* **Task item**
Each line in the data holding "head" should be listed.

* **Information supplied**
__________________________________________________

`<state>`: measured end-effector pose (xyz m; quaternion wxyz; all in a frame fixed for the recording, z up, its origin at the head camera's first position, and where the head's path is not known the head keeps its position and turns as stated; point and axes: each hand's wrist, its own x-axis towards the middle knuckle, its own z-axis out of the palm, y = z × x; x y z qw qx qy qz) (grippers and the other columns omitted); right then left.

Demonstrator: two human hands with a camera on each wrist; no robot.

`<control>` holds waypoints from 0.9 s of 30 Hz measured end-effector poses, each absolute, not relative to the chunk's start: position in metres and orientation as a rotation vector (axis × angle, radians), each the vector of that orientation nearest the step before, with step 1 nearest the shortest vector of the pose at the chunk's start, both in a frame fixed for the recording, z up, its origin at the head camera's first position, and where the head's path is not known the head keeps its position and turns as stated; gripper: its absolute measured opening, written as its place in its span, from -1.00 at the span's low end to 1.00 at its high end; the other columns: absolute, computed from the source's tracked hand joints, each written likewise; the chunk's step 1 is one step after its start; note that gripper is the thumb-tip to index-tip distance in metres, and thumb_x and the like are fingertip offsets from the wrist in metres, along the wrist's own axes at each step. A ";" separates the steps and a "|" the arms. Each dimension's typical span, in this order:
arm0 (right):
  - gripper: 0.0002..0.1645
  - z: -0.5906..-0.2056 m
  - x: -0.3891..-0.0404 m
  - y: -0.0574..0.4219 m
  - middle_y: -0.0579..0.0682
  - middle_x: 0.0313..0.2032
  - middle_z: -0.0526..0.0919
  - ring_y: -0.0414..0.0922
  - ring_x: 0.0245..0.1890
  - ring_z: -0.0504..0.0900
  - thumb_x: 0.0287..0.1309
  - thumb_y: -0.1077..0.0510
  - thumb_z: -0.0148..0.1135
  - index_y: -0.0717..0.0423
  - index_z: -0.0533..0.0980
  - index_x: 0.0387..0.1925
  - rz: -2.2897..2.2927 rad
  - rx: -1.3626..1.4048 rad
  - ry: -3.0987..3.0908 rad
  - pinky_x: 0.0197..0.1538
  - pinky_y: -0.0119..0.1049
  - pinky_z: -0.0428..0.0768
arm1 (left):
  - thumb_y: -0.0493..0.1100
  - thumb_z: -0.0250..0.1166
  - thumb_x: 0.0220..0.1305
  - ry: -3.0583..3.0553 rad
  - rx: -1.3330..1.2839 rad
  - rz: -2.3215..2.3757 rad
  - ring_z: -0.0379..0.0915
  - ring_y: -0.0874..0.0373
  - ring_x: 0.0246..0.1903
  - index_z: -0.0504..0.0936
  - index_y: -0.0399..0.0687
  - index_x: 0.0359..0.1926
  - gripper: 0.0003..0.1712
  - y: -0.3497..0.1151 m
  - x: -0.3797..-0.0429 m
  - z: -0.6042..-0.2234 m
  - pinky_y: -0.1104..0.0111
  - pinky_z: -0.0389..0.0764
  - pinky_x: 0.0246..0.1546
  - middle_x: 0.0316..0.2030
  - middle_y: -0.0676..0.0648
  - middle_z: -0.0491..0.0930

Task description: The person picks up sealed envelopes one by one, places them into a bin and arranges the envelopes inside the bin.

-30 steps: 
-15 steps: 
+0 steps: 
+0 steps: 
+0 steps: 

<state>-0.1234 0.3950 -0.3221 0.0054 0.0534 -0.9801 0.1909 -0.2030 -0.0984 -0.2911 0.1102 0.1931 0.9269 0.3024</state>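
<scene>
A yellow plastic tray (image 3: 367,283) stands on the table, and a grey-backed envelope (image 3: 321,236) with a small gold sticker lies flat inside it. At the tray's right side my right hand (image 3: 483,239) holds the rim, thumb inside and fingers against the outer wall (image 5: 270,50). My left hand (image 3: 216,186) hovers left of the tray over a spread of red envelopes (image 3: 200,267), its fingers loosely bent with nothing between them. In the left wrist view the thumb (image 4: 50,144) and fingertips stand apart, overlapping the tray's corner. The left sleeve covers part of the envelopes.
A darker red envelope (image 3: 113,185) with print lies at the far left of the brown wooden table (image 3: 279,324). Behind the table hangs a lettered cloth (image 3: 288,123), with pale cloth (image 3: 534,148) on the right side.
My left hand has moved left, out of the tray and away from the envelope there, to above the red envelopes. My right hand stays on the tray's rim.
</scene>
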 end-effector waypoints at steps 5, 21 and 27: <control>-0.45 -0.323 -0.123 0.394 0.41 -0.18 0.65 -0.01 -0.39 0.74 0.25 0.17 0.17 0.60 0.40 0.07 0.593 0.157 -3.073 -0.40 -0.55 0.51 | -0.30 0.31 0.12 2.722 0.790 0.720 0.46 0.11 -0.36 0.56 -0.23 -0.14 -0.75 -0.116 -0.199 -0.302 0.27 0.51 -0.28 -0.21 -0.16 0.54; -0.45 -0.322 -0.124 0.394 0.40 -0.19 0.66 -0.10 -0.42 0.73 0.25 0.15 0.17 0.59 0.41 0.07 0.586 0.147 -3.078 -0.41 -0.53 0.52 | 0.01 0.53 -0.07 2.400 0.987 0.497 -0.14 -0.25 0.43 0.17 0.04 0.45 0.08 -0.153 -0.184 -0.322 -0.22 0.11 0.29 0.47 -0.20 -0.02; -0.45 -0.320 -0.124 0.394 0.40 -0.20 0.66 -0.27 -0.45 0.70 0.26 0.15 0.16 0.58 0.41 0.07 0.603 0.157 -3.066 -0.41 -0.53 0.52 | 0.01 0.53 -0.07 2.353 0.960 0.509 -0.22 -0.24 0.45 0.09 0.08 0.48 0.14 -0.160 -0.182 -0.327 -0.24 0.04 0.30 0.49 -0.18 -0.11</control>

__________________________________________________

* **Response to this exercise**
`<state>`: measured end-effector pose (xyz m; quaternion wxyz; all in a frame fixed for the recording, z up, its origin at the head camera's first position, and where the head's path is not known the head keeps its position and turns as stated; point and axes: each hand's wrist, its own x-axis towards the middle knuckle, its own z-axis out of the palm, y = z × x; x y z qw qx qy qz) (grippers and the other columns omitted); right then left.
`<control>` holds waypoints from 0.9 s of 30 Hz measured end-effector poses, each absolute, not relative to the chunk's start: position in metres and orientation as a rotation vector (axis × angle, radians), each the vector of that orientation nearest the step before, with step 1 nearest the shortest vector of the pose at the chunk's start, both in a frame fixed for the recording, z up, its origin at the head camera's first position, and where the head's path is not known the head keeps its position and turns as stated; gripper: its absolute measured opening, written as its place in its span, from -1.00 at the span's low end to 1.00 at its high end; the other columns: absolute, computed from the source's tracked hand joints, each written likewise; the chunk's step 1 is one step after its start; note that gripper is the thumb-tip to index-tip distance in metres, and thumb_x and the like are fingertip offsets from the wrist in metres, along the wrist's own axes at each step. A ";" separates the steps and a "|" the arms. Each dimension's typical span, in this order:

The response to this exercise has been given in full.